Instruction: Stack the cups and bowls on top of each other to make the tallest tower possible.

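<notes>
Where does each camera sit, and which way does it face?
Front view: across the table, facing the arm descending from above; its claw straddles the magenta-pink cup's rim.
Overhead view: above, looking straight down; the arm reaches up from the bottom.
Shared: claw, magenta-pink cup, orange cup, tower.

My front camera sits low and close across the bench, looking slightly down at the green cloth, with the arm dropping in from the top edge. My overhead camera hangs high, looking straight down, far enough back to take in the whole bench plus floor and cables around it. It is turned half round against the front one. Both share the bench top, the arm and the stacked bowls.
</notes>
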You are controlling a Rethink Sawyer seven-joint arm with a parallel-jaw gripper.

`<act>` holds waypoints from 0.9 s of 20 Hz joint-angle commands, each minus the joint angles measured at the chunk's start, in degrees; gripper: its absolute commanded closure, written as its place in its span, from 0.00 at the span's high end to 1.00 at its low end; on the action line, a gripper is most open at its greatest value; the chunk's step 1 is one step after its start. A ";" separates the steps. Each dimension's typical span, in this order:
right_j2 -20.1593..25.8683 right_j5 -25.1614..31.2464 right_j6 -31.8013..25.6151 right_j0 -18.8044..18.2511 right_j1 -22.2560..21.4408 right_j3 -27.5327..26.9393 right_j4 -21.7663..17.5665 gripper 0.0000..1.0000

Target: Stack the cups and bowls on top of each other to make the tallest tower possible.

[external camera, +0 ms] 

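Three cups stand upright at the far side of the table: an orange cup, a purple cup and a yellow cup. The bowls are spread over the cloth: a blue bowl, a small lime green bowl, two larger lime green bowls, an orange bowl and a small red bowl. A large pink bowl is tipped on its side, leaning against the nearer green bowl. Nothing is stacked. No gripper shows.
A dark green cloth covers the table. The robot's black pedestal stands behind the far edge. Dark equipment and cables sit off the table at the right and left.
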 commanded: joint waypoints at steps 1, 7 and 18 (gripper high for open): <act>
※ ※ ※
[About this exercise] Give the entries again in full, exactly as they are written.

[Solution]
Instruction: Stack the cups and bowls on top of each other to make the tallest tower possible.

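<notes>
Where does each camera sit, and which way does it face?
Front view: across the table, facing the arm descending from above; its claw straddles the magenta-pink cup's rim.
Overhead view: above, looking straight down; the arm reaches up from the bottom.
Shared: claw, magenta-pink cup, orange cup, tower.

My front camera sits low and close across the bench, looking slightly down at the green cloth, with the arm dropping in from the top edge. My overhead camera hangs high, looking straight down, far enough back to take in the whole bench plus floor and cables around it. It is turned half round against the front one. Both share the bench top, the arm and the stacked bowls.
</notes>
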You are controlling a Rethink Sawyer seven-joint arm with a parallel-jaw gripper.

`<act>` holds waypoints from 0.9 s of 20 Hz joint-angle commands, each minus the joint angles measured at the chunk's start, in degrees; gripper: its absolute commanded closure, written as its place in its span, from 0.00 at the span's high end to 1.00 at its low end; on the action line, a gripper is most open at its greatest value; the chunk's step 1 is one step after its start. A ";" separates the steps. Each dimension's typical span, in this order:
right_j2 -20.1593..25.8683 right_j5 -25.1614..31.2464 right_j6 -31.8013..25.6151 right_j0 -18.8044..18.2511 right_j1 -22.2560..21.4408 right_j3 -27.5327..26.9393 right_j4 -21.7663..17.5665 gripper 0.0000..1.0000

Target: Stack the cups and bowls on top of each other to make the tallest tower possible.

[external camera, +0 ms] 

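Three cups stand upright at the far side of the table: an orange cup, a purple cup and a yellow cup. The bowls are spread over the cloth: a blue bowl, a small lime green bowl, two larger lime green bowls, an orange bowl and a small red bowl. A large pink bowl is tipped on its side, leaning against the nearer green bowl. Nothing is stacked. No gripper shows.
A dark green cloth covers the table. The robot's black pedestal stands behind the far edge. Dark equipment and cables sit off the table at the right and left.
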 commanded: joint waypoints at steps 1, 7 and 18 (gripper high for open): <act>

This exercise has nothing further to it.